Ruangan ini menjadi ruang sidang bagiku. Ya, aku mengaku salah melukai golden student di sekolah ini, apapun sanksinya harus kuterima.

Ceklik.

Pintu ruang kepala sekolah dibuka dari luar, nampak wajah pias Kak Litha di sana dengan keringat di pelipisnya, kutebak pasti ia habis berlari menuju kesini.

"Maafkan keterlambatan saya. Saya sudah berusaha secepatnya datang kemari dari Ibukota." Suara Kak Litha terjeda karena mengambil nafas.

"Silahkan duduk, Wali Murid Vania," kata Kepala Sekolah mempersilakan yang diikuti dengan pandangan menusuk dari kedua orangtua Serena.

"Terima kasih," sahut Kak Litha sebelum duduk di sampingku.

.

.

.

"Nia, apa benar yang Kepala Sekolah katakan?"

Kak Litha menatapku tidak percaya setelah mendengar penuturan dari Kepala Sekolah yang menceritakan aku memukul wajah Serena. Aku tahu dibalik wajah kaget dan matanya yang membeliak pasti hatinya hancur mendapati adik perempuannya bertingkah layaknya preman, tapi apa mereka tahu siapa preman sesungguhnya.

"Maaf, Kak. Aku memang memukulnya, tapi itu karena"

"Apapun alasannya tidak dibenarkan memukul wajah seorang perempuan. Apa sekolah ini mengajarkan siswinya menjadi preman?" hardik Tuan Wijaya, suaranya cukup menyiutkan nyaliku dan membuatku tertunduk.

"Maafkan saya, Tuan Wijaya. Saya yang kurang mendidiknya. Saya akan mendidiknya lebih keras," ujar Bu Burne, wali kelasku yang sejak tadi berdiri di sampingku, mendampingi sejak awal.

"Maafkan saya, Tuan.

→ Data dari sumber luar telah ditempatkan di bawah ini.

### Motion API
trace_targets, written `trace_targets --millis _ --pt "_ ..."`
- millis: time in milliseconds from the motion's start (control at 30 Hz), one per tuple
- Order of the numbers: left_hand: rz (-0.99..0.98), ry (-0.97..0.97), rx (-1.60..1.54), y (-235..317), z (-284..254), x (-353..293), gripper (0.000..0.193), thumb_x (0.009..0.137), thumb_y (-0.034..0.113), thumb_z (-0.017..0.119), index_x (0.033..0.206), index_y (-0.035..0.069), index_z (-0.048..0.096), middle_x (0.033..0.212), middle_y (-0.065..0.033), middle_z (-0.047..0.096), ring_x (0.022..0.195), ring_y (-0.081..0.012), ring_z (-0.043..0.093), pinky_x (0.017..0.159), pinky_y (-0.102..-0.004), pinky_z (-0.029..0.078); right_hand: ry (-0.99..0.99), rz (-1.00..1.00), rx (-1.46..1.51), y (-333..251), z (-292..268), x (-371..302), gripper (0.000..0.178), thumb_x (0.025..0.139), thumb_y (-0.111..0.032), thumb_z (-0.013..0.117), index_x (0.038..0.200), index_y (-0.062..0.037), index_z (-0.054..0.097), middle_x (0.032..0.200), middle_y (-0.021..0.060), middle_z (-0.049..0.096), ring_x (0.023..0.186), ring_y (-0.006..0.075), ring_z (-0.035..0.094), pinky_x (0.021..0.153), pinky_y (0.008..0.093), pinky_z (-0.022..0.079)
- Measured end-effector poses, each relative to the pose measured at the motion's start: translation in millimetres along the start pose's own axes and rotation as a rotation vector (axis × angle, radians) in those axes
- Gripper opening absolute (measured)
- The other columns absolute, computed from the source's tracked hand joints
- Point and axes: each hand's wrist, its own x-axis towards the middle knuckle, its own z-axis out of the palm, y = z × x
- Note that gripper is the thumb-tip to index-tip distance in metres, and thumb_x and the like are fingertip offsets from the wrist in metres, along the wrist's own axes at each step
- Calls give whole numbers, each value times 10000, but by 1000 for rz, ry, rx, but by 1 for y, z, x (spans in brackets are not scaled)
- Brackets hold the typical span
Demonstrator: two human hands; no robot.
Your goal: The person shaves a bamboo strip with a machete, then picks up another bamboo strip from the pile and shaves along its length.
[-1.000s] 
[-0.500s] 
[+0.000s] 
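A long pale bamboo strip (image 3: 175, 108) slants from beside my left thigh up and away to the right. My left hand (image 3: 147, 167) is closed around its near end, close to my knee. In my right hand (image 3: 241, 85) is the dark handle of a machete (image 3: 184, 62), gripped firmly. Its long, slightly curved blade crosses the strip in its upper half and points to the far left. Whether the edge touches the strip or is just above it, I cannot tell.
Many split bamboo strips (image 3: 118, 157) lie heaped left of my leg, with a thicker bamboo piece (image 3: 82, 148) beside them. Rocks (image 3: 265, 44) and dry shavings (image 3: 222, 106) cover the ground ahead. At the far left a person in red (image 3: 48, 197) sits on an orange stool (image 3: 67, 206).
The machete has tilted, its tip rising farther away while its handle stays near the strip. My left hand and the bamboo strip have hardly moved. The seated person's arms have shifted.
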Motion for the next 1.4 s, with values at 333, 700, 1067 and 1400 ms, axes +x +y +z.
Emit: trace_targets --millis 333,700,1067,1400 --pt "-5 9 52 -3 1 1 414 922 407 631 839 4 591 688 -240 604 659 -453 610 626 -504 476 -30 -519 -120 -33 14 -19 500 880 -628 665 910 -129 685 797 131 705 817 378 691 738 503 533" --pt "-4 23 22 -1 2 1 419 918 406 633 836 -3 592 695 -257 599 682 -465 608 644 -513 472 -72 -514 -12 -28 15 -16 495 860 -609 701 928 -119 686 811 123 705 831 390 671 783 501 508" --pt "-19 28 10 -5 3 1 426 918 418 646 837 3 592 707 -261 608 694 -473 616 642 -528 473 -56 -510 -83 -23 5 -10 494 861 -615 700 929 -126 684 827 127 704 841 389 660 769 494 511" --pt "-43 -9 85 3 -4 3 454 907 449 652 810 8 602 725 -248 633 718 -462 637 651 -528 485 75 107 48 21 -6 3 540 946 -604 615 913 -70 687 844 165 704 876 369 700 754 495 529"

Sebagai walinya saya kurang memperhatikan adik saya sehingga sikapnya tidak terkontrol." Kak Litha langsung menyahut meminta maaf dengan menundukkan kepala.

"Hah! Apa dengan minta maaf bisa menyelesaikan semua? Aku minta darah dibalas darah, pukulan dibalas pukulan, selain itu aku tidak ingin cecunguk ini merusak reputasi sekolah dimana aku sebagai pendonor utama,"

Lagi-lagi Tuan Wijaya menghardik dengan angkuhnya, kali ini malah menunjuk mukaku.

"Jadi– keluarkan dia!" tunjuknya lagi.

APA!!!

Semua terkejut kecuali Serena dan ibunya.

"Maaf Tuan, apa ini tidak berlebihan?" tanya Bu Burne.

"Bagaimana Ibu Kepala Sekolah?" Bukannya menjawab pertanyaan wali kelasku, Tuan Wijaya malah bertanya pada Kepala Sekolah. Sebenernya dia hanya memberi isyarat untuk menunjukkan betapa besar kuasa yang dimilikinya, termasuk mengendalikan Kepala Sekolah.

"Ah ya–" Kepala Sekolah mengangkat suara dengan canggung.

"JANGAN!" teriak Kak Litha tiba-tiba, "Saya mohon jangan keluarkan Vania dari sekolah ini Ibu Kepala Sekolah. Saya akan memperhatikan dan mendidiknya lebih keras. Kami akan menerima segala hukuman asalkan Vania tetap bersekolah disini." pinta Litha memohon.

Tentu saja aku terkejut. Walaupun aku salah, aku siap menerima sanksinya, termasuk dikeluarkan dan aku akan bersorak karena lepas dari belenggu sekolah memuakkan ini.

"Maaf, Litha. Kami tidak bisa berbuat apa-apa karena disini Serena adalah korbannya. Jadi orangtuanya berhak untuk menentukan sanksi yang akan diberikan," kata Kepala Sekolah takut-takut melihat Tuan Wijaya.

"What! Sejak kapan keputusan sekolah diberikan kepada wali murid? Aishh ... ternyata Kepala Sekolah sangat takut kehilangan donasi dari ayahnya Serena. Meskipun pada akhirnya aku dikeluarkan tapi setidaknya itu adalah keputusan Kepala Sekolah bukan wali murid! Sekolah macam apa ini!" gerutuku menahan amarah.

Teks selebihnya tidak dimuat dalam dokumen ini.